房室中隔欠損症は心室中隔欠損、心房中隔欠損、心臓房室弁の形成異常を伴う疾患です。房室弁の形態によって完全型と伴わない不完全型に分類されます。完全型では、しばしば共通房室弁を介する房室弁逆流が存在する。また、肺高血圧症と心不全を発症し、乳児期に根治手術が行われます。症例によっては肺動脈絞扼術を行うこともあります。不完全型では、弁逆流がなければ心房中隔欠損症に似た経過をとります。不完全型の房室弁は左右2つに分かれていますが、それぞれに亀裂があり弁逆流の原因となります。

 

完全大血管転位症(TGA)

本来、大動脈は左心室から、肺動脈は右心室から起始しますが、完全大血管転位症では大動脈と肺動脈が転位し、大動脈が右心室から、肺動脈が左心室から起始します。動脈管開存や心房中隔欠損症、心室中隔欠損症の存在が生存の条件になります。Ⅰ型は心室中隔欠損がないもの、Ⅱ型は心室中隔欠損があるもの、Ⅲ型は心室中隔欠損と肺動脈狭窄があるもの、と分類します。

Ⅰ型では、生まれてまもなく動脈管開存が閉じるため強いチアノーゼが見られることが多く、動脈管を開かせるプロスタグランディン製剤が必要になります。同時にカテーテル法を用いてバルーンにより心房中隔欠損を開大させる治療(心房中隔裂開術BAS)が行われます。これらの内科的治療を行った後、ほとんどの症例で生後1週間前後の新生児期に根治手術であるJatene手術を行います。

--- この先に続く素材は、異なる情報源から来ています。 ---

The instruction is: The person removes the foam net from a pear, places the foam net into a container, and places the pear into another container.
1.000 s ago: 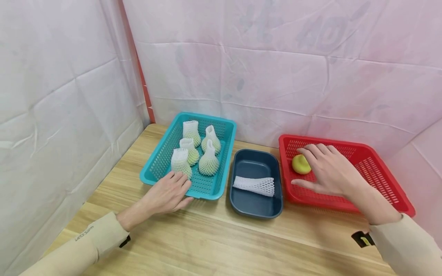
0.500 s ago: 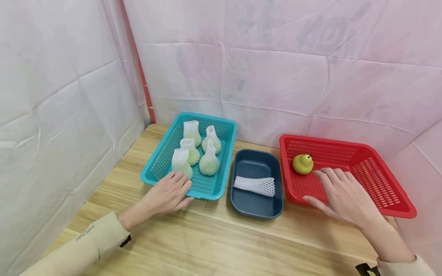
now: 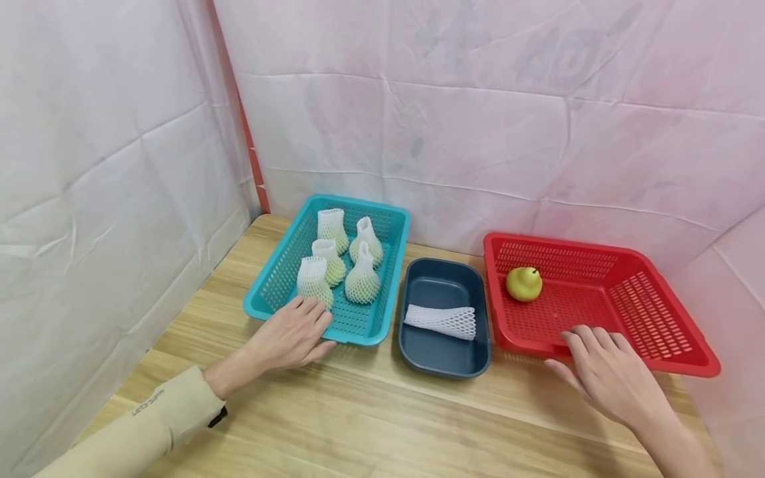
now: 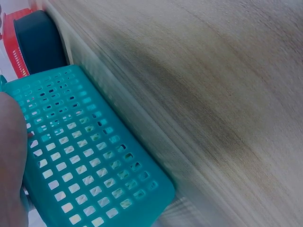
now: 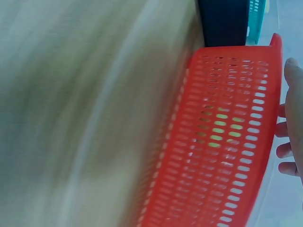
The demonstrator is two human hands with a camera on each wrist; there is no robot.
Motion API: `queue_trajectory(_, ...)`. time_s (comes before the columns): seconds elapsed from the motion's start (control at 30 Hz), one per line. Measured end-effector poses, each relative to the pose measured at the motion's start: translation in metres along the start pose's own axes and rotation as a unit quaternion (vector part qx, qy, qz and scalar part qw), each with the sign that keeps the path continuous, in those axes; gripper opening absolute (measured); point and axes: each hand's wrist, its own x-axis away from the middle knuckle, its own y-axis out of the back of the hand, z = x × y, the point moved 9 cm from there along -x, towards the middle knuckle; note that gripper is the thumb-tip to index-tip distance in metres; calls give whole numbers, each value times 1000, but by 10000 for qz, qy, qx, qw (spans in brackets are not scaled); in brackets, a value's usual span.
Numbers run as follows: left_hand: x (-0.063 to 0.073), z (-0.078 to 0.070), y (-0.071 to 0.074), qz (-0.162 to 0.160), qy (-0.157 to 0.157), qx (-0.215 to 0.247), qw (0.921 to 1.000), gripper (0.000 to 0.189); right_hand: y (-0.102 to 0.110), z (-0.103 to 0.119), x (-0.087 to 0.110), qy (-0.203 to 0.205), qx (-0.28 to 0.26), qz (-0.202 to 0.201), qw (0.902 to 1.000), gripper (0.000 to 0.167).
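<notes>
My left hand holds the near rim of a teal basket, its fingers over the edge and its thumb outside. Inside stand several pears wrapped in white foam nets; the nearest touches or lies right by my fingertips. My right hand is at the near rim of a red basket, fingers loosely bent and holding nothing. In the right wrist view its fingertips show just over the rim. A bare green-yellow pear sits in that basket's left part.
Between the baskets stands a dark blue tray with one flat white foam net in it. All three rest on a wooden table. White and pinkish sheets hang behind and at the sides.
My right hand has drawn back from over the pear toward me, down to the red basket's near rim. The pear has come into full view, upright. My left hand has stayed put.
</notes>
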Motion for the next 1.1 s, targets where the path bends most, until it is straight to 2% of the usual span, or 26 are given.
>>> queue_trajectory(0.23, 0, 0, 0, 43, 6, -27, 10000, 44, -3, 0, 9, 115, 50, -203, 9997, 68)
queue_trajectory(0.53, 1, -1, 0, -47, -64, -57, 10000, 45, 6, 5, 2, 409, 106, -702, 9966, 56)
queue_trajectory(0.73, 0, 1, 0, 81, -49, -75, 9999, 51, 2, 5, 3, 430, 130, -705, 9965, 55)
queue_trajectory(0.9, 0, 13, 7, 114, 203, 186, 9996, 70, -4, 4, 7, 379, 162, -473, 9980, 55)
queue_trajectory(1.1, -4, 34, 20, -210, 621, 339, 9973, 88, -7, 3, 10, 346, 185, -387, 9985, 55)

Ⅱ型では心室中隔欠損症があるためプロステグランディン製剤投与やBASは必要ないことが多いです。心不全やチアノーゼが強い場合には生後2~4週でJatene手術を行います。症例によっては肺血流を減らすため肺動脈絞扼手術をすることもあります。 Ⅲ型では乳児期に体肺短絡術を行い、1歳以降にRastelli手術が行われます。

 

両大血管右室起始症(DORV)

両大血管右室起始症は解剖学的右心室から大動脈、肺動脈の両大血管が起始する疾患の総称です。左右心室間の短絡のため肺血流が増加し心不全と肺高血圧症を呈する場合と、肺動脈狭窄を合併しチアノーゼを呈する場合の2つに大別されます。肺血流が多い場合は肺動脈絞扼術を行い、少ない場合は体肺短絡術を行います。根治手術の方法は病型により異なります。

 

総肺静脈還流異常症(TAPVC)

本来、左心房に還流すべき肺静脈が体静脈路に還流する疾患です。心房中隔欠損や動脈管開存が体静脈血と肺静脈血が混合する経路として必要です。通常、チアノーゼ、肺血流増加と肺うっ血に伴う心不全、呼吸不全を呈し、出生直後から重篤な病態となります。肺静脈が還流する場所によって、上心臓型(上大静脈に還流)、心臓型(右房、冠状静脈洞に還流)、下心臓型(門脈、下大静脈に還流)の3つの病型に分類されます。ほとんどが新生児期に緊急手術の対象になります。手術は左右の肺静脈が集まる共通肺静脈と左房を吻合します。肺静脈還流部に狭窄がある症例は手術の危険性が高くなります。

 

大動脈縮窄・離断症(CoA、IAA)

心大動脈縮窄は大動脈弓の一部に狭窄がある疾患です。大動脈離断症は大動脈弓の一部が欠損し離断する疾患です。いずれも他に心臓病のない単純型と心室中隔欠損症などの心内奇形を伴う複合型に分類できます。単純型では乳児期以降に発見されることも少なくありません。複合型は動脈管開存を伴い新生児、乳児早期に発症します。新生児発症例では、動脈管を開いて下半身血流を維持するためにプロスタグランディン製剤を使用し、外科的に大動脈再建を行います。再建方法としては直接吻合する方法、鎖骨下動脈を用いて大動脈の狭い部分を広げる方法などがあります。

 

フォンタン手術

左右心室の内どちらかが十分な大きさがない場合、もしくは最初から一つしかない単心室の場合は、解剖学的に二つの部屋に分けて修復するのは困難です。この場合は、心室を二つに分けるのではく、その心室を一つの心腔と考え、全身へ血液を送り出すために使います。この場合、全身から心臓に戻ってくる静脈を、心臓から切り離し、肺動脈に直接つなぎ、静脈血が肺へ直接流れるようにします。心臓には肺からの動脈血だけが戻ってきます。これで、静脈血と動脈血が心臓の中で混ざらず、チアノーゼが起こりません。これを、一般的にフォンタン手術と呼びます。またフォンタン手術の準備手術として、上半身の血液だけを肺へ直接戻す手術を両方向性グレン術と呼びます。